* Work order *
Reproduce the data in full, exactly.

* Raw data *
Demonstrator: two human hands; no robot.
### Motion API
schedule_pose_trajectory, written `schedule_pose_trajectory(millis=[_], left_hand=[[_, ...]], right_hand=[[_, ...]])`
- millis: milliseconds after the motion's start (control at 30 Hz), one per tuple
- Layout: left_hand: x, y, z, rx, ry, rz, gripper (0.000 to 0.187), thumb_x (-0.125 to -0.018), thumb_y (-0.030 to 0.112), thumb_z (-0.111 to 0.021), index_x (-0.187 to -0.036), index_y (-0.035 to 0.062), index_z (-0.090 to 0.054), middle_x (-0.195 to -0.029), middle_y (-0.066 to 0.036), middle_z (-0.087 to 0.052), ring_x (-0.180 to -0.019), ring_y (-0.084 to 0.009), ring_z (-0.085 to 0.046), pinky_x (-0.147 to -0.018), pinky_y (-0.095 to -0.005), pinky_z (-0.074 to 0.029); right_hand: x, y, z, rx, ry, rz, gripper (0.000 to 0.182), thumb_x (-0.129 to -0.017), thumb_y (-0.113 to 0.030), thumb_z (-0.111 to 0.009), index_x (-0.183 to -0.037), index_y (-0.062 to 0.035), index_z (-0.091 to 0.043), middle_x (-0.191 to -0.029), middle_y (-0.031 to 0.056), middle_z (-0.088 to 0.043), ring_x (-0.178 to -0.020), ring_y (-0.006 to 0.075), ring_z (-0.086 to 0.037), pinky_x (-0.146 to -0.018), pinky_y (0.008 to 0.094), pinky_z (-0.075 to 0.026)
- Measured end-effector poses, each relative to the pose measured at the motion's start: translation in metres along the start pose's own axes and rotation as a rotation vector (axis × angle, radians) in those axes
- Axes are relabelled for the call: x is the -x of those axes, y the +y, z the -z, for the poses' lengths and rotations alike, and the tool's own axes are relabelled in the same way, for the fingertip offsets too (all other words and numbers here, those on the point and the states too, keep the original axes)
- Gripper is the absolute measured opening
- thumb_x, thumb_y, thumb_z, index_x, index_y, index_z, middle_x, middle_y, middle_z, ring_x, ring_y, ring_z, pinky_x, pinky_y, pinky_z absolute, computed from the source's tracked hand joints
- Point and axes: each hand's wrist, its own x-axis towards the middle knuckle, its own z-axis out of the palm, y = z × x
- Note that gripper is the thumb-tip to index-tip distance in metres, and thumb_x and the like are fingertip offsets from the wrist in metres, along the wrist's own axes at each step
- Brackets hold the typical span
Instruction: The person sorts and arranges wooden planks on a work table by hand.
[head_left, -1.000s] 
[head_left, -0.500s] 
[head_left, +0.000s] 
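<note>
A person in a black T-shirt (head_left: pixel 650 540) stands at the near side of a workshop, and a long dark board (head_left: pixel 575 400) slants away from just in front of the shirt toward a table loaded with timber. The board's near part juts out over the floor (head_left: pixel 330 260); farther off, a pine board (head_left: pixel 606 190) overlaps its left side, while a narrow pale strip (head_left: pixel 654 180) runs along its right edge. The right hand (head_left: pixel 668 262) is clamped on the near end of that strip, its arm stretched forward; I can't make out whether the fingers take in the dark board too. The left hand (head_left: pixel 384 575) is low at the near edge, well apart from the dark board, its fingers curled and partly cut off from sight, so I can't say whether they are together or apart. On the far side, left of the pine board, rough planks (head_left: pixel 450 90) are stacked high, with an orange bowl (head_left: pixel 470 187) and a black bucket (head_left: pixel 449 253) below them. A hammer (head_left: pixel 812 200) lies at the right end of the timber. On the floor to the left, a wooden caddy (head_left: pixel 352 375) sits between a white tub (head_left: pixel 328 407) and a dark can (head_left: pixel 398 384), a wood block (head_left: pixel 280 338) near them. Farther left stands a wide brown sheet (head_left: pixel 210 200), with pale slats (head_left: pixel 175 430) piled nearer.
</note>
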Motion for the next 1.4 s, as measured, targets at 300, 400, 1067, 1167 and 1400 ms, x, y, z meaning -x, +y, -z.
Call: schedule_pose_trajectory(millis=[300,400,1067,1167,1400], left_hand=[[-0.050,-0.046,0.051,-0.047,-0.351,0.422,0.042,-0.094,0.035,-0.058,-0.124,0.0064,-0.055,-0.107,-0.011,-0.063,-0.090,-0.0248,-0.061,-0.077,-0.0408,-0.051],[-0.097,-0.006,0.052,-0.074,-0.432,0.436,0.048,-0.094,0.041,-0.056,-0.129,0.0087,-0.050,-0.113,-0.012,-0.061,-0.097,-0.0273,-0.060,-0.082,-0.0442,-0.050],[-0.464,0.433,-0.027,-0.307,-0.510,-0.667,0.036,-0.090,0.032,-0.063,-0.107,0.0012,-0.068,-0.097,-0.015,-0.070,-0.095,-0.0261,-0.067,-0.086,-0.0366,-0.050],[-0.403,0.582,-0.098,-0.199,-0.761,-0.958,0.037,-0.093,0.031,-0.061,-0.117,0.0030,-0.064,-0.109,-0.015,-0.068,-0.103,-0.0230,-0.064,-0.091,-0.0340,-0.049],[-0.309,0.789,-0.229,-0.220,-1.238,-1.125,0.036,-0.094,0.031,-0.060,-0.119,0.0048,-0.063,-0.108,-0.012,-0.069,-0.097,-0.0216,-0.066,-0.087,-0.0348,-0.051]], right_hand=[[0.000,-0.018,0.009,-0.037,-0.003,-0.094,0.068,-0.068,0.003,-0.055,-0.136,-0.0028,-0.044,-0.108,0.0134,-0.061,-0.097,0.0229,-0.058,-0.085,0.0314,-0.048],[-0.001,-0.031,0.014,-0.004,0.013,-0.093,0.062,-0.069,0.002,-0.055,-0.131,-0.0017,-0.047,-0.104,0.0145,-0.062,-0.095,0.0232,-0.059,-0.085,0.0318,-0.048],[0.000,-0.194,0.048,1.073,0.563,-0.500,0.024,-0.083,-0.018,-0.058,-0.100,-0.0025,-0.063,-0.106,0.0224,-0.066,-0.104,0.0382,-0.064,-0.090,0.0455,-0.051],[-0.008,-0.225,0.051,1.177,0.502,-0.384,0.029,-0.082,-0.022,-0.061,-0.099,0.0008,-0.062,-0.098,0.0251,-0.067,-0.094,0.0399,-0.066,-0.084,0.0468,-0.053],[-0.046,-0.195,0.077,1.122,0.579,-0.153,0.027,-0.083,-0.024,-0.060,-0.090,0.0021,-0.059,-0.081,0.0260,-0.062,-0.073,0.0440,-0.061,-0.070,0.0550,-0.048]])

* Expected answer *
Demonstrator: two human hands; no robot.
### Motion API
schedule_pose_trajectory, written `schedule_pose_trajectory(millis=[_], left_hand=[[_, ...]], right_hand=[[_, ...]])`
- millis: milliseconds after the motion's start (control at 30 Hz), one per tuple
- Layout: left_hand: x, y, z, rx, ry, rz, gripper (0.000 to 0.187), thumb_x (-0.125 to -0.018), thumb_y (-0.030 to 0.112), thumb_z (-0.111 to 0.021), index_x (-0.187 to -0.036), index_y (-0.035 to 0.062), index_z (-0.090 to 0.054), middle_x (-0.195 to -0.029), middle_y (-0.066 to 0.036), middle_z (-0.087 to 0.052), ring_x (-0.180 to -0.019), ring_y (-0.084 to 0.009), ring_z (-0.085 to 0.046), pinky_x (-0.147 to -0.018), pinky_y (-0.095 to -0.005), pinky_z (-0.074 to 0.029); right_hand: x, y, z, rx, ry, rz, gripper (0.000 to 0.182), thumb_x (-0.129 to -0.017), thumb_y (-0.113 to 0.030), thumb_z (-0.111 to 0.009), index_x (-0.183 to -0.037), index_y (-0.062 to 0.035), index_z (-0.091 to 0.043), middle_x (-0.191 to -0.029), middle_y (-0.031 to 0.056), middle_z (-0.088 to 0.043), ring_x (-0.178 to -0.020), ring_y (-0.006 to 0.075), ring_z (-0.086 to 0.037), pinky_x (-0.146 to -0.018), pinky_y (0.008 to 0.094), pinky_z (-0.075 to 0.026)
- Measured end-effector poses, each relative to the pose measured at the motion's start: translation in metres along the start pose's own axes and rotation as a rotation vector (axis × angle, radians) in those axes
- Axes are relabelled for the call: x is the -x of those axes, y the +y, z the -z, for the poses' lengths and rotations alike, and the tool's own axes are relabelled in the same way, for the fingertip offsets too (all other words and numbers here, those on the point and the states too, keep the original axes)
- Gripper is the absolute measured opening
- thumb_x, thumb_y, thumb_z, index_x, index_y, index_z, middle_x, middle_y, middle_z, ring_x, ring_y, ring_z, pinky_x, pinky_y, pinky_z absolute, computed from the source's tracked hand joints
- Point and axes: each hand's wrist, its own x-axis towards the middle knuckle, its own z-axis out of the palm, y = z × x
- Note that gripper is the thumb-tip to index-tip distance in metres, and thumb_x and the like are fingertip offsets from the wrist in metres, along the wrist's own axes at each step
- Brackets hold the typical span
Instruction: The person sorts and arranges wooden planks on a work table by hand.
[head_left, -1.000s] 
[head_left, -0.500s] 
[head_left, +0.000s] 
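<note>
A person in a black T-shirt (head_left: pixel 650 540) stands at the near side of a workshop, and a long dark board (head_left: pixel 575 400) slants away from just in front of the shirt toward a table loaded with timber. The board's near part juts out over the floor (head_left: pixel 330 260); farther off, a pine board (head_left: pixel 606 190) overlaps its left side, while a narrow pale strip (head_left: pixel 654 180) runs along its right edge. The right hand (head_left: pixel 668 262) is clamped on the near end of that strip, its arm stretched forward; I can't make out whether the fingers take in the dark board too. The left hand (head_left: pixel 384 575) is low at the near edge, well apart from the dark board, its fingers curled and partly cut off from sight, so I can't say whether they are together or apart. On the far side, left of the pine board, rough planks (head_left: pixel 450 90) are stacked high, with an orange bowl (head_left: pixel 470 187) and a black bucket (head_left: pixel 449 253) below them. A hammer (head_left: pixel 812 200) lies at the right end of the timber. On the floor to the left, a wooden caddy (head_left: pixel 352 375) sits between a white tub (head_left: pixel 328 407) and a dark can (head_left: pixel 398 384), a wood block (head_left: pixel 280 338) near them. Farther left stands a wide brown sheet (head_left: pixel 210 200), with pale slats (head_left: pixel 175 430) piled nearer.
</note>
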Motion for the next 1.4 s, as measured, targets at 300, 400, 1067, 1167 and 1400 ms, x, y, z meaning -x, +y, -z.
Call: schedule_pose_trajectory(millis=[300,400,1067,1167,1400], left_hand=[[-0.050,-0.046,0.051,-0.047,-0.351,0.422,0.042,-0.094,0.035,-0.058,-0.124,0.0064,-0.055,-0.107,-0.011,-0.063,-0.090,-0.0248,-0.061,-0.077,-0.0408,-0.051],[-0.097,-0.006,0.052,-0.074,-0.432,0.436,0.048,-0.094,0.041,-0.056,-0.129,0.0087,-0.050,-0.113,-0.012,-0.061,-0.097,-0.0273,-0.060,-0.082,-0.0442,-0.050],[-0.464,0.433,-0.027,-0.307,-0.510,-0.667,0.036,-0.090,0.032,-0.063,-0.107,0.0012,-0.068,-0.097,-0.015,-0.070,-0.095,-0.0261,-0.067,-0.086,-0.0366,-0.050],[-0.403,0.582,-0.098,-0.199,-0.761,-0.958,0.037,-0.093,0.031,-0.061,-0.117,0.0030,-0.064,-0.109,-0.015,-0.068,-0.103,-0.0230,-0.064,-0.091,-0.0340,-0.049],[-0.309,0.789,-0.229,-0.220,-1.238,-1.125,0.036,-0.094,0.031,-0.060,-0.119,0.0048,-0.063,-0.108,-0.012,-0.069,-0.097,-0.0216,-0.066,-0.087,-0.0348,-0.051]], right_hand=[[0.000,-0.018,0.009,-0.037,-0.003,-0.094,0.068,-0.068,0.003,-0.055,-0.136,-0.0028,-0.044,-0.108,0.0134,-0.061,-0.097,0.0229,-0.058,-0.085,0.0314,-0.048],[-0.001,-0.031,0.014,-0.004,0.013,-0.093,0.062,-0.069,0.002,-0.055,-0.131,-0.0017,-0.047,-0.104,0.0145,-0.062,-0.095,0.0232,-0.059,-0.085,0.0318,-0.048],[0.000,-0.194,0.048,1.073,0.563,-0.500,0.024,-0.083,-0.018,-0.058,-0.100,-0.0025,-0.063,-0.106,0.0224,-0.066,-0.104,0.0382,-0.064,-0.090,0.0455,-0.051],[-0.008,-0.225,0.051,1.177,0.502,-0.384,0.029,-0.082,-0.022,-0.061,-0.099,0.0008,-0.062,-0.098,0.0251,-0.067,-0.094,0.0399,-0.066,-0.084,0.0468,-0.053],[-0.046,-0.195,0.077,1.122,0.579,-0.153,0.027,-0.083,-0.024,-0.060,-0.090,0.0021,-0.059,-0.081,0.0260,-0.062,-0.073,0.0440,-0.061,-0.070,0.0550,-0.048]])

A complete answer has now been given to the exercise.